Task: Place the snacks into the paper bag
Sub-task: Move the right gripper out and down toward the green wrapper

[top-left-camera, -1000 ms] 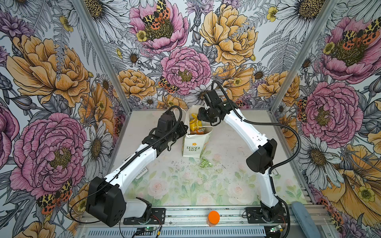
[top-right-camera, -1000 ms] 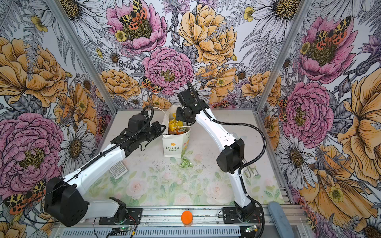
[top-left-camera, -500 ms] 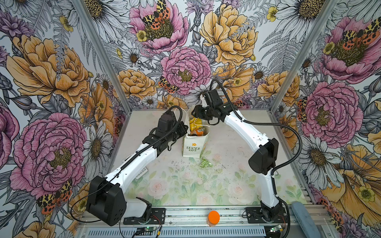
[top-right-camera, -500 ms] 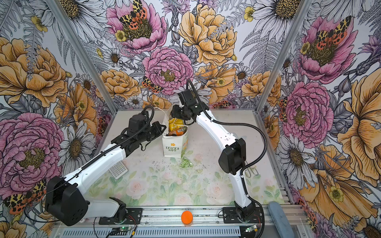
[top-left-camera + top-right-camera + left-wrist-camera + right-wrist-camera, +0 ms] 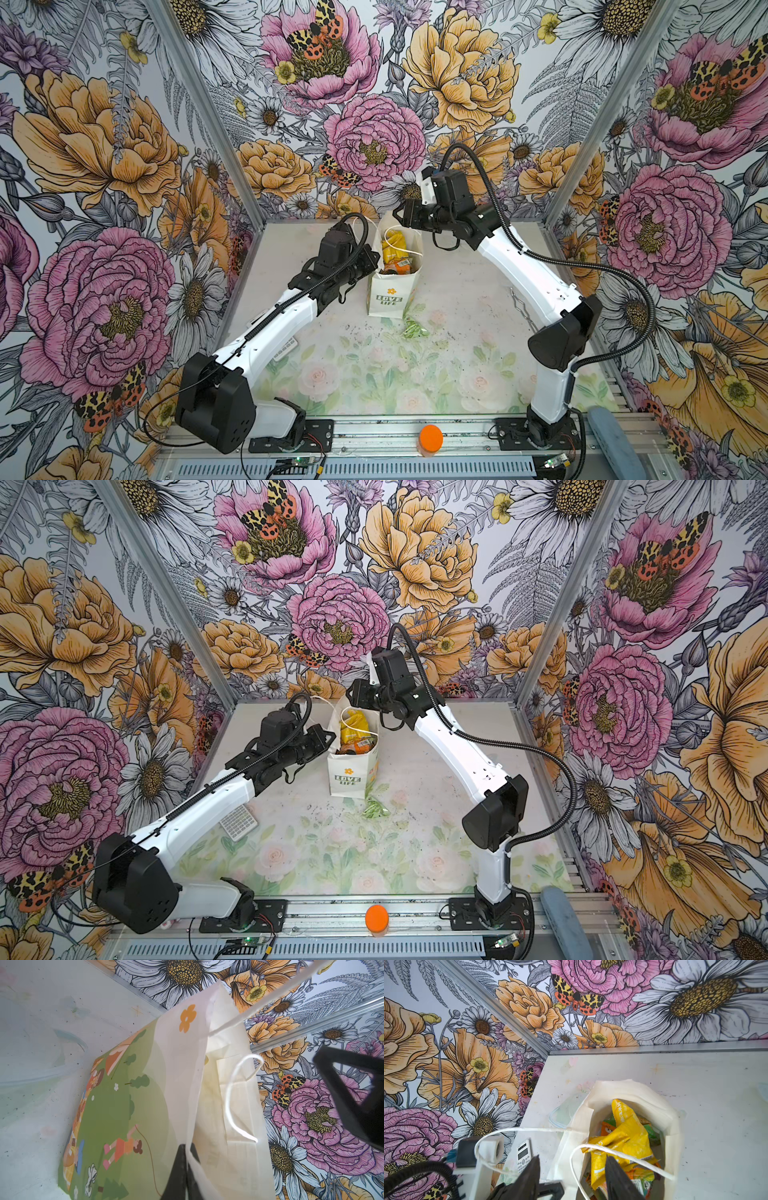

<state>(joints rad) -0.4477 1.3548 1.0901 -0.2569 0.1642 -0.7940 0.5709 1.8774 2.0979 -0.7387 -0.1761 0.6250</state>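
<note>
Work remaining lies nearest: one green packet (image 5: 415, 329) on the surface (image 5: 465, 282), just beside the foot of the bag (image 5: 388, 293). The bag stands upright mid-surface. A yellow packet (image 5: 629, 1138) tops a heap of orange and green ones inside it, so I judge most of the job done, with this last packet still to fetch. My left end effector (image 5: 187, 1149) is pressed together on the bag's rim, pinching the paper to steady it. Farther back, my right end effector (image 5: 573, 1160) hangs spread and empty above the bag's mouth. Compared with a second ago, it has lifted and drawn back from the mouth. The bag, my left pinch and the green packet are unchanged.
</note>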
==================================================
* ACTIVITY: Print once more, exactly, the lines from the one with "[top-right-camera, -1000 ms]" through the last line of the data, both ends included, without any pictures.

* RESULT FOR THIS EXERCISE:
[top-right-camera, -1000 ms] 
[top-left-camera, -500 ms] 
[top-right-camera, -500 ms] 
[top-left-camera + top-right-camera + left-wrist-camera + right-wrist-camera, +0 ms] 

<state>(joints rad) -0.4477 1.3548 1.0901 -0.2569 0.1642 -0.7940 0.5709 1.8774 2.0979 -0.7387 -0.1761 0.6250</state>
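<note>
Work remaining lies nearest: one green packet (image 5: 415, 329) on the surface (image 5: 465, 282), just beside the foot of the bag (image 5: 388, 293). The bag stands upright mid-surface. A yellow packet (image 5: 629, 1138) tops a heap of orange and green ones inside it, so I judge most of the job done, with this last packet still to fetch. My left end effector (image 5: 187, 1149) is pressed together on the bag's rim, pinching the paper to steady it. Farther back, my right end effector (image 5: 573, 1160) hangs spread and empty above the bag's mouth. Compared with a second ago, it has lifted and drawn back from the mouth. The bag, my left pinch and the green packet are unchanged.
</note>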

The exercise requires no more work.